What you have to do: Wherever the word "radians" shows up in the data, report the line it sits in.

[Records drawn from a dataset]

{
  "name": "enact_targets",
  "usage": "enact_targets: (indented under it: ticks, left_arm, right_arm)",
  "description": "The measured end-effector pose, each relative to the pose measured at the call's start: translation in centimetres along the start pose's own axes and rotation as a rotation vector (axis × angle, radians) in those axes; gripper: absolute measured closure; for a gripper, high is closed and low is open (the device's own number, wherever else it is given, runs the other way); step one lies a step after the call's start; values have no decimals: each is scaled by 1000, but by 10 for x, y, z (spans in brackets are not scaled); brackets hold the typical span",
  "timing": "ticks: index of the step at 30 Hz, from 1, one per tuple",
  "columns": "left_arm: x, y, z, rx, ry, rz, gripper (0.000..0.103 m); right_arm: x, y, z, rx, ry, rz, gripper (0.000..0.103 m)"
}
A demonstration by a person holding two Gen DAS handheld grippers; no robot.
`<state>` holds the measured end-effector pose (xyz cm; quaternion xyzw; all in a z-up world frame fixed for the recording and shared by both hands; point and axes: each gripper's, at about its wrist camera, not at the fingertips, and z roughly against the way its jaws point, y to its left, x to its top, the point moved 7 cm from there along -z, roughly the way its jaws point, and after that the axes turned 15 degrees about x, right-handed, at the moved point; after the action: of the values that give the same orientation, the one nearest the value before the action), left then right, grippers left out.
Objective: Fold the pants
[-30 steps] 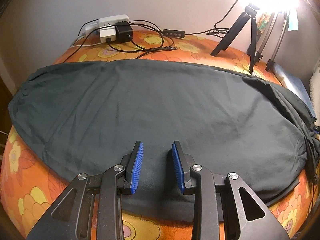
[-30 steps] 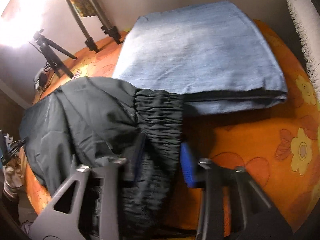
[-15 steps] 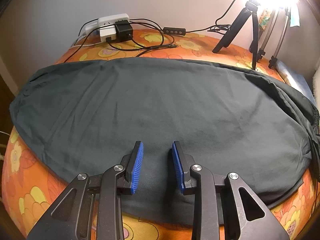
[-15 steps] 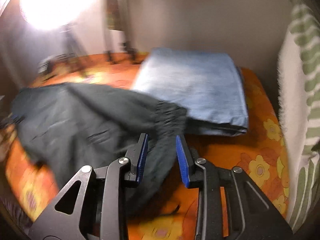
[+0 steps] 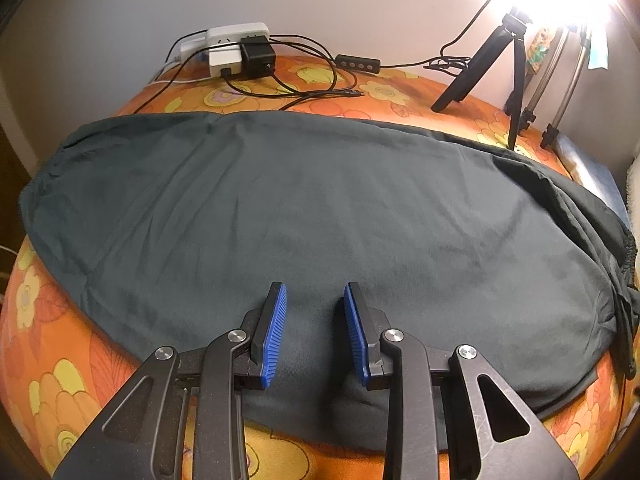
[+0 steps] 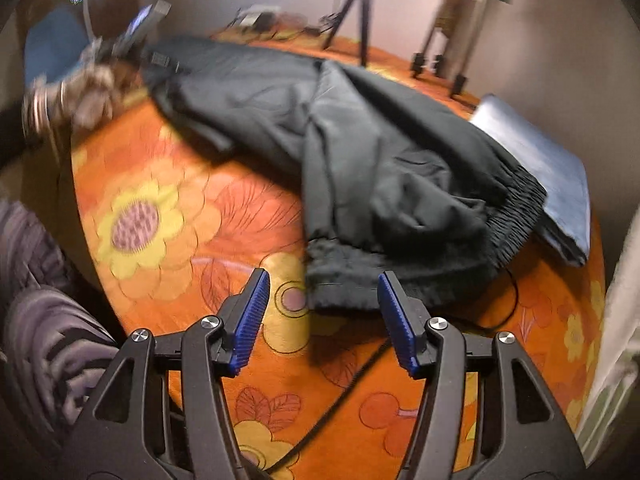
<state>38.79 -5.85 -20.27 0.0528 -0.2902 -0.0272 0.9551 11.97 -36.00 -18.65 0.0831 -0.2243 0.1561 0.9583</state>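
The pants [image 5: 304, 216] lie lengthwise across the floral bed [image 6: 168, 224], waistband [image 6: 516, 216] touching folded jeans [image 6: 544, 160]. The left gripper [image 5: 314, 332] is narrow, apparently pinching nothing; the right gripper [image 6: 320, 316], just widened, hangs empty. A hasty regrab could bunch the waistband.

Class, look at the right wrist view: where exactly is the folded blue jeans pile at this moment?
The folded blue jeans lie at the right edge of the orange flowered cover, just behind the elastic waistband of the dark pants, near the wall.

pants [image 5: 320, 208] on bedspread [image 5: 56, 384], tripod [image 5: 496, 64] behind
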Motion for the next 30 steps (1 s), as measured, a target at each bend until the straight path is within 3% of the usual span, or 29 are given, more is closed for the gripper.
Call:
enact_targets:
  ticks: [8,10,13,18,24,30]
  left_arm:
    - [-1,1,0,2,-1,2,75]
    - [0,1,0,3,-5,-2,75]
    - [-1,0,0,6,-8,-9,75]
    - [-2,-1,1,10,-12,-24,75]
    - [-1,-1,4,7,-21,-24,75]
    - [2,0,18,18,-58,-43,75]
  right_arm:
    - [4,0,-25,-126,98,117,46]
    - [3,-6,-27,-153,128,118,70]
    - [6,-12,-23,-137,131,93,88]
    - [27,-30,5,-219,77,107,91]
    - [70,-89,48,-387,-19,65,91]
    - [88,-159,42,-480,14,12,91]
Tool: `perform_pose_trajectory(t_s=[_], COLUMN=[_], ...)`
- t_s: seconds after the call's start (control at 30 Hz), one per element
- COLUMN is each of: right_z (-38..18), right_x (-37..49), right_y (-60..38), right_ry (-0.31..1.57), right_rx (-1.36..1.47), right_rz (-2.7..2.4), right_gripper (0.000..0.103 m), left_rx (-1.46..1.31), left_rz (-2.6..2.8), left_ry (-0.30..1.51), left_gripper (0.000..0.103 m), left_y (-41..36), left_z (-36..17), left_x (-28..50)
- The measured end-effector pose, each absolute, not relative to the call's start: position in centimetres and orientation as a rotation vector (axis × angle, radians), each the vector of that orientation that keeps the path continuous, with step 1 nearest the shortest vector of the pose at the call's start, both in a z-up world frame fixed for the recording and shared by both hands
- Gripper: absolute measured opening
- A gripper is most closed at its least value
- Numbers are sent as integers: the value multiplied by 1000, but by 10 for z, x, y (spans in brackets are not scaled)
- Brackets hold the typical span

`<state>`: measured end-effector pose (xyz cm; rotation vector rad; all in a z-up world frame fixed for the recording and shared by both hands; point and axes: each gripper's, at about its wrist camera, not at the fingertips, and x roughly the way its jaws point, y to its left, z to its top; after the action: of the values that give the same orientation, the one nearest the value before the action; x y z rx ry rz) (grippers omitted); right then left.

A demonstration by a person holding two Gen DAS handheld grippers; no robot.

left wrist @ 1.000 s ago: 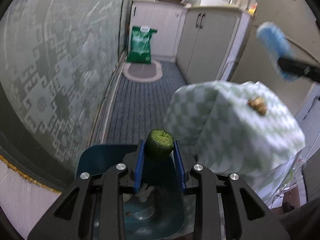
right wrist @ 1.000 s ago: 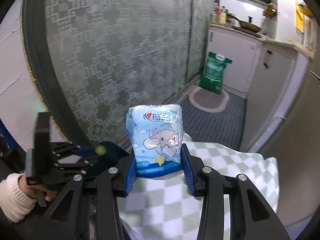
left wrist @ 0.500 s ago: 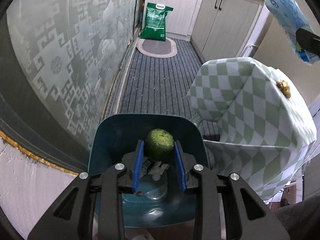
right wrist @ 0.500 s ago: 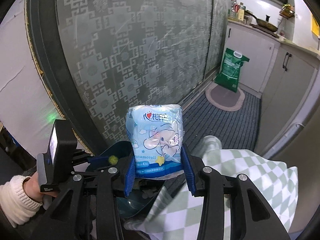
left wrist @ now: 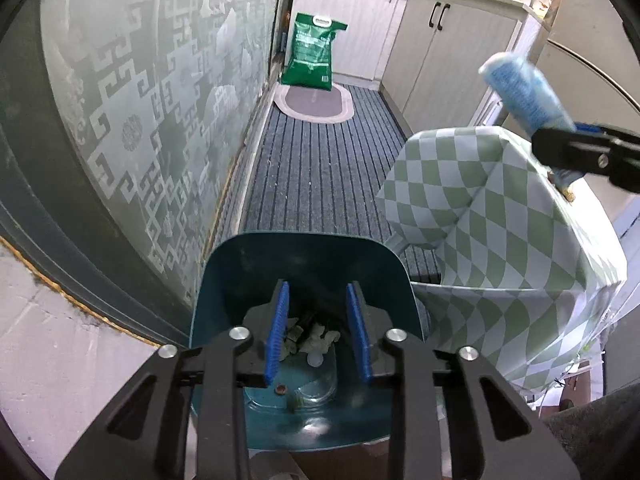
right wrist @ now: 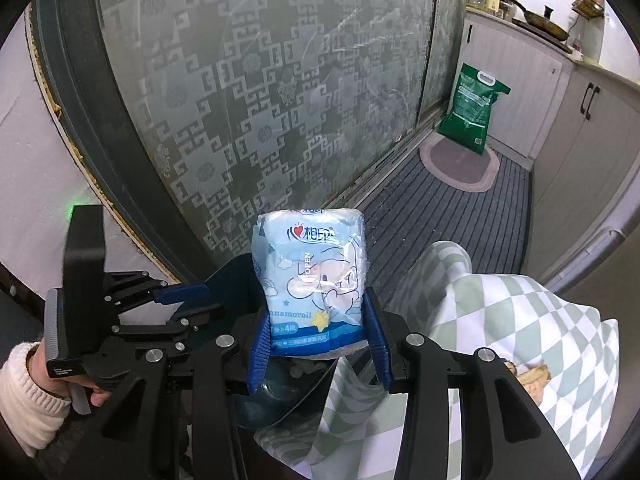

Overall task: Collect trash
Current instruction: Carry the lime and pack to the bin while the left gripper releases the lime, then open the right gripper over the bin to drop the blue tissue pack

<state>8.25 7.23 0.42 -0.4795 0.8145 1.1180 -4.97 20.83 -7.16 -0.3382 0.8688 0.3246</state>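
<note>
My left gripper [left wrist: 318,338] is open and empty, held right over the open teal trash bin [left wrist: 240,276]. Crumpled scraps [left wrist: 316,338] lie inside the bin. The green round piece is not in view. My right gripper [right wrist: 316,344] is shut on a blue tissue pack [right wrist: 312,280] with a cartoon elephant, held above the edge of the checkered tablecloth [right wrist: 520,320]. The pack also shows in the left wrist view [left wrist: 524,92], up at the right. The left gripper shows in the right wrist view [right wrist: 180,304], over the bin [right wrist: 236,284].
A table under the green-and-white checkered cloth [left wrist: 500,216] stands right of the bin, with a brown scrap [right wrist: 528,376] on it. A frosted patterned glass door [left wrist: 140,120] runs along the left. A striped mat [left wrist: 320,168], green bag [left wrist: 312,56] and white cabinets [left wrist: 448,52] lie beyond.
My left gripper opened and the green round piece dropped out of it over the bin. The right gripper with the tissue pack moved toward the bin.
</note>
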Motion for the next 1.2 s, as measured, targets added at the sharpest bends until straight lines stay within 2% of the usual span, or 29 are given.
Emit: perform_pose_trajectory(t_s=[0.07,0.43,0.93,1.03,1.2], right_z=[2,-23,-47,-48,-45], right_x=[82,69,60,56,53], right_y=[75,96,106,108,109], right_ry=[822,901,978,980,985], right_rx=[-484,-544,-573,-572,-560], right_rz=[1120,1155,1193,1208,1243], right_gripper=[43,44,46,48,60], left_rx=[-327,-215,-222,-227,-227], left_rz=[325,234,189,185,187], left_ry=[827,456,195,170,152], left_gripper=[24,23,23,23,23], left_y=[208,181,172,172,169], left_z=[-64,-3,36,40,41], left_x=[-54,-91,-128,-131,-133])
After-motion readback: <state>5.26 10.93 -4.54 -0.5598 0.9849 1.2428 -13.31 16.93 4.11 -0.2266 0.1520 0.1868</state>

Output of the task:
  "description": "The measured end-effector pose, each relative to the pose measured at the call's start: translation in centimetres along the start pose's own axes and rotation as a rotation vector (axis × angle, radians) in those axes; gripper: absolute measured closure; for a gripper, high is closed and low is open (the device's own number, wherever else it is given, runs the other way); step one lies a step after the call's start; values have no decimals: each is scaled by 1000, but by 10 for x, y, z (spans in brackets are not scaled); brackets hold the typical span",
- The measured end-effector pose, each absolute, not relative to the call's start: position in centimetres and orientation as a rotation vector (axis × angle, radians), each the vector of that orientation that keeps the path continuous, with step 1 nearest the shortest vector of the pose at the call's start, both in a z-up world frame fixed for the recording and shared by both hands

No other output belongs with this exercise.